Charlie and I finished up the day in the OR with bilateral clubfoot corrections in a severe arthrogrypotic.  Charlie assisted me on the first foot then I assisted him on the other side.  He did a very nice job.  He is a confident skilled surgeon. The surgery is a bit controversial because it is largely cosmetic.  These kids have virtually only fibrous scar tissue in their legs and are commonly unable to stand or walk.  Their feet are very rigidly deformed and the mothers are unable to get shoes on the kids feet.  Should we be spending valuable time and resources doing procedures on kids that won’t help them to walk or even stand?  Scott and I agree that doing the correction gives the mother of the child a much better image of her child and that makes it worth it.

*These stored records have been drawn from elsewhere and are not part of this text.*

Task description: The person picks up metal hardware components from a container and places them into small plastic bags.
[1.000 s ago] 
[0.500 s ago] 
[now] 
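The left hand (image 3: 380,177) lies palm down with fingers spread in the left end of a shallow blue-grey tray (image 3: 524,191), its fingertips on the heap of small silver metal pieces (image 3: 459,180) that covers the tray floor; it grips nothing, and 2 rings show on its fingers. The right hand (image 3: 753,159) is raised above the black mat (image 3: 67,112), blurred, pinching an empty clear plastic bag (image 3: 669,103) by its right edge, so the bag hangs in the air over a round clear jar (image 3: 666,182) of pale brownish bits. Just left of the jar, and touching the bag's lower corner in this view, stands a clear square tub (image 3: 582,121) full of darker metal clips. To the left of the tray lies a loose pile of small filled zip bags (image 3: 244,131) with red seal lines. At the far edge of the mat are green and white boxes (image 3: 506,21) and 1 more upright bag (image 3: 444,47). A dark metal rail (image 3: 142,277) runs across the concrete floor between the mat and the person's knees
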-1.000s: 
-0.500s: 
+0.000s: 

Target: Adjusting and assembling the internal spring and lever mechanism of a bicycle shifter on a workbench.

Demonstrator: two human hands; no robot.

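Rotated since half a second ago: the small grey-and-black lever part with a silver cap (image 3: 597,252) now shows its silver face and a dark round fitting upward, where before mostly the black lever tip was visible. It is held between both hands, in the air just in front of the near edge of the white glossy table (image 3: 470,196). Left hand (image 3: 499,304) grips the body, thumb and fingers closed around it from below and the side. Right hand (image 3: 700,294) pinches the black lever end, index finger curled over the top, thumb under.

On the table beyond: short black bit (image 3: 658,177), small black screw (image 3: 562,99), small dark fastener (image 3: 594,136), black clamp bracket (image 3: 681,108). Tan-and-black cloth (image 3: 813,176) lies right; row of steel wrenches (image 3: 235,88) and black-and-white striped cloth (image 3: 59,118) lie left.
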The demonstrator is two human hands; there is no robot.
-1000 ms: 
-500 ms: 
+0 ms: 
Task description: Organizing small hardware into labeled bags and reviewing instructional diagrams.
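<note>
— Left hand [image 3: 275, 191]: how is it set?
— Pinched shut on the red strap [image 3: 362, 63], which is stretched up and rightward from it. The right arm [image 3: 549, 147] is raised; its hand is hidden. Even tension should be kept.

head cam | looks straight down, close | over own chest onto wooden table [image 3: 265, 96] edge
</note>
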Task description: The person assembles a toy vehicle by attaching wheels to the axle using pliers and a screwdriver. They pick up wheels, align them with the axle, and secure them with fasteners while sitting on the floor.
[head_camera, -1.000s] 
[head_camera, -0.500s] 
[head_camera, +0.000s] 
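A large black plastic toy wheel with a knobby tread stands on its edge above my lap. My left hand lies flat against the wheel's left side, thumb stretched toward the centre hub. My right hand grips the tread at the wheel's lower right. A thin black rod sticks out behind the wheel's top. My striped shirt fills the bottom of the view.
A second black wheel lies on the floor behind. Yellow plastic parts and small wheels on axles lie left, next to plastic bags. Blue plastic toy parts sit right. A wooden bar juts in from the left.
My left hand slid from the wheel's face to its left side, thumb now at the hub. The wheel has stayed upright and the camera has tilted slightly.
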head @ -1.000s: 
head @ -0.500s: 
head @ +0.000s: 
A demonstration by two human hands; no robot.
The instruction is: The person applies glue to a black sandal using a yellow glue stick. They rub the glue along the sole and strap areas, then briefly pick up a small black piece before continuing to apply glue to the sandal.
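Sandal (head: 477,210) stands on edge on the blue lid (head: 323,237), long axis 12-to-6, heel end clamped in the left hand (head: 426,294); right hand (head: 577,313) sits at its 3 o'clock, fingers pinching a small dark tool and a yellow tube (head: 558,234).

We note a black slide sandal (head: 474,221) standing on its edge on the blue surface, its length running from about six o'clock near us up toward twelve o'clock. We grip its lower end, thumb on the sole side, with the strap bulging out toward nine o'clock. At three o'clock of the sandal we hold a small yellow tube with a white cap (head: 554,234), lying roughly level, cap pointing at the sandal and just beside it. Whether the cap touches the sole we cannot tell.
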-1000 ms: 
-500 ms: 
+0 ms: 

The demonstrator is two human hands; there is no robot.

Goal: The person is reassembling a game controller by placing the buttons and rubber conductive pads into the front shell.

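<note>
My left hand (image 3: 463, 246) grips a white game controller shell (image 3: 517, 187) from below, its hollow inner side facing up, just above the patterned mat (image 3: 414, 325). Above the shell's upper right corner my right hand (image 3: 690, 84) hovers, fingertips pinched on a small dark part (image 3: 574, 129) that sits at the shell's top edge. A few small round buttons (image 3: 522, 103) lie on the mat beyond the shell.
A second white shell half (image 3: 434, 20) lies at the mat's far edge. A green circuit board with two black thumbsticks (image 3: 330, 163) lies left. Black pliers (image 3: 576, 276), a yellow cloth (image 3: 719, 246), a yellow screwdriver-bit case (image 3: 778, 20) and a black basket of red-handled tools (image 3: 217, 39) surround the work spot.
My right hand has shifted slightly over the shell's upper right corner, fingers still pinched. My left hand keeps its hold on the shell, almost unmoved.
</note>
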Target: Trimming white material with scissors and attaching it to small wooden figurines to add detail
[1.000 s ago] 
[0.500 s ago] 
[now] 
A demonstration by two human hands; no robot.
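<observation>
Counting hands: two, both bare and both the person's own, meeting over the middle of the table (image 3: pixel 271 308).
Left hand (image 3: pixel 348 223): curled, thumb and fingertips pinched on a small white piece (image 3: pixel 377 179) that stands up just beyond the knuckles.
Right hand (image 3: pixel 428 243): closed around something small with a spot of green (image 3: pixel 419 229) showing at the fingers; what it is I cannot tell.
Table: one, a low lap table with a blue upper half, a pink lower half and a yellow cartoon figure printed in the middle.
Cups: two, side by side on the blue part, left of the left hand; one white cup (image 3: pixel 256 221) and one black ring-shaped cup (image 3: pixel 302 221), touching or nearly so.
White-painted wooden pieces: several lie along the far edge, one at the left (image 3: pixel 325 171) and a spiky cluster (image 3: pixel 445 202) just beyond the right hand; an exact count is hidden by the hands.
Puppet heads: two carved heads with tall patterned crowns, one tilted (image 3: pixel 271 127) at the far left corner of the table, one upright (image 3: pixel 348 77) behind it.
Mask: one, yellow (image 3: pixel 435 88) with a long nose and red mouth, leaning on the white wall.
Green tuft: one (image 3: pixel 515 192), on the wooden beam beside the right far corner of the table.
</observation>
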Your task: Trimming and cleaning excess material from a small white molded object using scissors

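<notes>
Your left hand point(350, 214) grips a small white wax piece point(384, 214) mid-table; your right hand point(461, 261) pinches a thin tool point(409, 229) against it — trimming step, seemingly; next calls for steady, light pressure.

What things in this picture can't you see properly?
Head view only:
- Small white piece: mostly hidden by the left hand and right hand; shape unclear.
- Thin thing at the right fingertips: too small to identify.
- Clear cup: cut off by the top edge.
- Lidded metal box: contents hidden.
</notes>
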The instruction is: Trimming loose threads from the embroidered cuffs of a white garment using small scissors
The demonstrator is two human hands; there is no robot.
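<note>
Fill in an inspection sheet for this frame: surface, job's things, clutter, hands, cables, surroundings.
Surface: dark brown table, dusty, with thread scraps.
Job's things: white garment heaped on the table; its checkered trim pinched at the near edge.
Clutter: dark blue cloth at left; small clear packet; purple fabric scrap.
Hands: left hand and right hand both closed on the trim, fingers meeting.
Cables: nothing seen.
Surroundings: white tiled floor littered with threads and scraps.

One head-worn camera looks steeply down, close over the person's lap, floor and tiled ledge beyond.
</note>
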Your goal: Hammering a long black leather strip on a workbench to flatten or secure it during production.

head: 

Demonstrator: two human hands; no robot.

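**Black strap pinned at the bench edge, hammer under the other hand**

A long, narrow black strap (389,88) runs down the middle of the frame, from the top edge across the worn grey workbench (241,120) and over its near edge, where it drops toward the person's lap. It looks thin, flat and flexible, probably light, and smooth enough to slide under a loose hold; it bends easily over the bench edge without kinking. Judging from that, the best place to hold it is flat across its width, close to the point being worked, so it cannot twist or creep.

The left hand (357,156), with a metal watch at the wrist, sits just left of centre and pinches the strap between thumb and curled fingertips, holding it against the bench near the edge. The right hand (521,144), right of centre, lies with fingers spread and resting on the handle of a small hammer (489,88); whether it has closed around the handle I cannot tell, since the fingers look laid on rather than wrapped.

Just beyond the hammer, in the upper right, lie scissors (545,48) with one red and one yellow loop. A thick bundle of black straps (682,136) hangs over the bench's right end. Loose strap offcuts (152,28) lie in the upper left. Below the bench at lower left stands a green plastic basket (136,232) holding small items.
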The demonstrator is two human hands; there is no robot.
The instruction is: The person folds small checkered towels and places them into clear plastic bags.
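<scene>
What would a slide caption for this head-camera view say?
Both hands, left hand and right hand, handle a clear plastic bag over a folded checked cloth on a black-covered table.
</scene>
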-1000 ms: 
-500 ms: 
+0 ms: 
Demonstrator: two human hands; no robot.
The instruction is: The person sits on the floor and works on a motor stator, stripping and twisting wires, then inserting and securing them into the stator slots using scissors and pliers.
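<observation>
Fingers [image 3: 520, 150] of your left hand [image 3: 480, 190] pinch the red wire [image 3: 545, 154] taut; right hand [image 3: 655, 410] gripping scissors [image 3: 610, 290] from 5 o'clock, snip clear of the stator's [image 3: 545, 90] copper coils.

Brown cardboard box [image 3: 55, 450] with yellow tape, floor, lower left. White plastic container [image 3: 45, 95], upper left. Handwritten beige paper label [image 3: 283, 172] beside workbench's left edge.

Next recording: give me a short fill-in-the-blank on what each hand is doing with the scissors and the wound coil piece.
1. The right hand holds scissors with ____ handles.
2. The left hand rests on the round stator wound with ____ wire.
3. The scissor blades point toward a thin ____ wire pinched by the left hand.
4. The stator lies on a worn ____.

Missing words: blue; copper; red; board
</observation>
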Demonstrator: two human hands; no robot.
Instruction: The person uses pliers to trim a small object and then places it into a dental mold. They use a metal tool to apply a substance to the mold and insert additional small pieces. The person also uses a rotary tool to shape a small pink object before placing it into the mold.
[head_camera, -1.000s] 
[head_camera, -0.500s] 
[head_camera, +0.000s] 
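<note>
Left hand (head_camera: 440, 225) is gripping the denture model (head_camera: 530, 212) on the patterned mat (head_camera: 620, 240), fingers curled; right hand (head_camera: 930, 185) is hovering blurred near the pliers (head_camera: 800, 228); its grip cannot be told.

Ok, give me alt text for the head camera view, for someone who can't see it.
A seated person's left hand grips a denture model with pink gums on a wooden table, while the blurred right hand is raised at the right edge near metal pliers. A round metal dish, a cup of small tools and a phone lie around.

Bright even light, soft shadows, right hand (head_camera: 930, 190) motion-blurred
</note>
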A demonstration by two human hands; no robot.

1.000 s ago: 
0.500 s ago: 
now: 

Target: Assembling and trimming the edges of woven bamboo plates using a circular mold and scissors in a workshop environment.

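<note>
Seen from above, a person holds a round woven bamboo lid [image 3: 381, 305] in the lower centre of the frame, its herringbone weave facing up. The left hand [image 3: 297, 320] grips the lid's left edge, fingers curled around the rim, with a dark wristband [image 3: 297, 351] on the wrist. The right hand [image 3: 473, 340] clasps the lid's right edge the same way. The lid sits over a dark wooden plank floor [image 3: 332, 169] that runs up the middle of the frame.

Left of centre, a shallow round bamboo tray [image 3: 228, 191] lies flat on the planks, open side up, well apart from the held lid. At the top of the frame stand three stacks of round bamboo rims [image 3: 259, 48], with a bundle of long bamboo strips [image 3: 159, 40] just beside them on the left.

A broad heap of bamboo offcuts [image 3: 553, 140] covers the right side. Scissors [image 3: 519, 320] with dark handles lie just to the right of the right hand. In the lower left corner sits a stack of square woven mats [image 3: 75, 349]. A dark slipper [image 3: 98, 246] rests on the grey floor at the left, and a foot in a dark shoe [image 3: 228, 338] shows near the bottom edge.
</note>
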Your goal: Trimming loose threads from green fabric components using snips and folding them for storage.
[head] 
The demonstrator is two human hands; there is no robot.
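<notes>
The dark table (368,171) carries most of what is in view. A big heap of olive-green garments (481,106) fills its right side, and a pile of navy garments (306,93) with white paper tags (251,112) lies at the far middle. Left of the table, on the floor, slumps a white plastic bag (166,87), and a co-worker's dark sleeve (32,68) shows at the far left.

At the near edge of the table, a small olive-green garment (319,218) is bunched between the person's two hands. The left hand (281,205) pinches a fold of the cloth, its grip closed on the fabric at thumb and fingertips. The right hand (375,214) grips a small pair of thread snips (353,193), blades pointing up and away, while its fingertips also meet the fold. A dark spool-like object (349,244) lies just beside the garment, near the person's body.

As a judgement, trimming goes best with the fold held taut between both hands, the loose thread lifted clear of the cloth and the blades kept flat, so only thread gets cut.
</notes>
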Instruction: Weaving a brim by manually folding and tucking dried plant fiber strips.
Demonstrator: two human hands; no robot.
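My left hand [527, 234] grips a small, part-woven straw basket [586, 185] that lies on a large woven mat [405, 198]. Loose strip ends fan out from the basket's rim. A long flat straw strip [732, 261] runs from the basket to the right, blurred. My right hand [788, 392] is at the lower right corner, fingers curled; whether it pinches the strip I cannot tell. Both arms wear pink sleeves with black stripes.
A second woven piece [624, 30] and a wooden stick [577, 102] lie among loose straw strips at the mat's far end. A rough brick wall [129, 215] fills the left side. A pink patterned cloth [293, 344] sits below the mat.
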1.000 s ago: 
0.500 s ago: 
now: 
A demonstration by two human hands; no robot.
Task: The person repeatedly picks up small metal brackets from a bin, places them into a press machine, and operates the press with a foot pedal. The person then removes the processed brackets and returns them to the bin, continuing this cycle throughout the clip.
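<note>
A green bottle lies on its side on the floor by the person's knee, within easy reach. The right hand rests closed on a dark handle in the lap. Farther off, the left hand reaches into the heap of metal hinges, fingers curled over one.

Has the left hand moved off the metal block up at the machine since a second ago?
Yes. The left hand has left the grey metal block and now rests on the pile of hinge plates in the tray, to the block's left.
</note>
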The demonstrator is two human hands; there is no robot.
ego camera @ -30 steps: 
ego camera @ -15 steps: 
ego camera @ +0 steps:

During the day we got the word that the government had announced that the top two vote getters in the first round were the two who everyone thought had honestly won.  These were the same two that the OAS had determined to be the winners.  The current president’s hand-picked candidate is out.  There seemed to be virtually no street unrest that followed the announcement.  Now there will be the final election sometime in the next few weeks.  No one seems to think that there will be any violence from now on.

Feb 4
This was our last work day with the Vitale team.  Mark and I did an exchange SIGN nailing of a femoral nonunion.  The case went well.  Extracting the rod took a while.  The distal end was covered with a fair amount of scar tissue and bone.  Once the rod was out, the reaming and reinsertion of a larger diameter nail proceeded uneventfully.  It has been great for both of these orthopedic residents to be able to do these cases and become acquainted with the SIGN nail.  It is being used so extensively throughout the world that all orthopedists should have a working knowledge of it.  Lew Zirkle has made a tremendous contribution to orthopedics and mankind with this device.  There is a worldwide epidemic of femoral fractures especially in developing countries. 
Preparing the SIGN nail for implant
The tremendous increase in the use of small motorbikes as the principal means of transportation for the poor has fueled this huge increase in lower extremity long bone trauma. Prior to Lew, the 3rd world was left behind in the treatment of these fractures because of the cost of the high tech fixation devices and the need for very expensive xray technology as part of the procedure.  His elegant yet simple solution now has made a high quality locking intramedullary rod affordable.  It has eliminated the need for the costly C-arm fluoroscope also.  If this device were to be used in hospitals in the US instead of those that are currently in use, millions of dollars would be saved.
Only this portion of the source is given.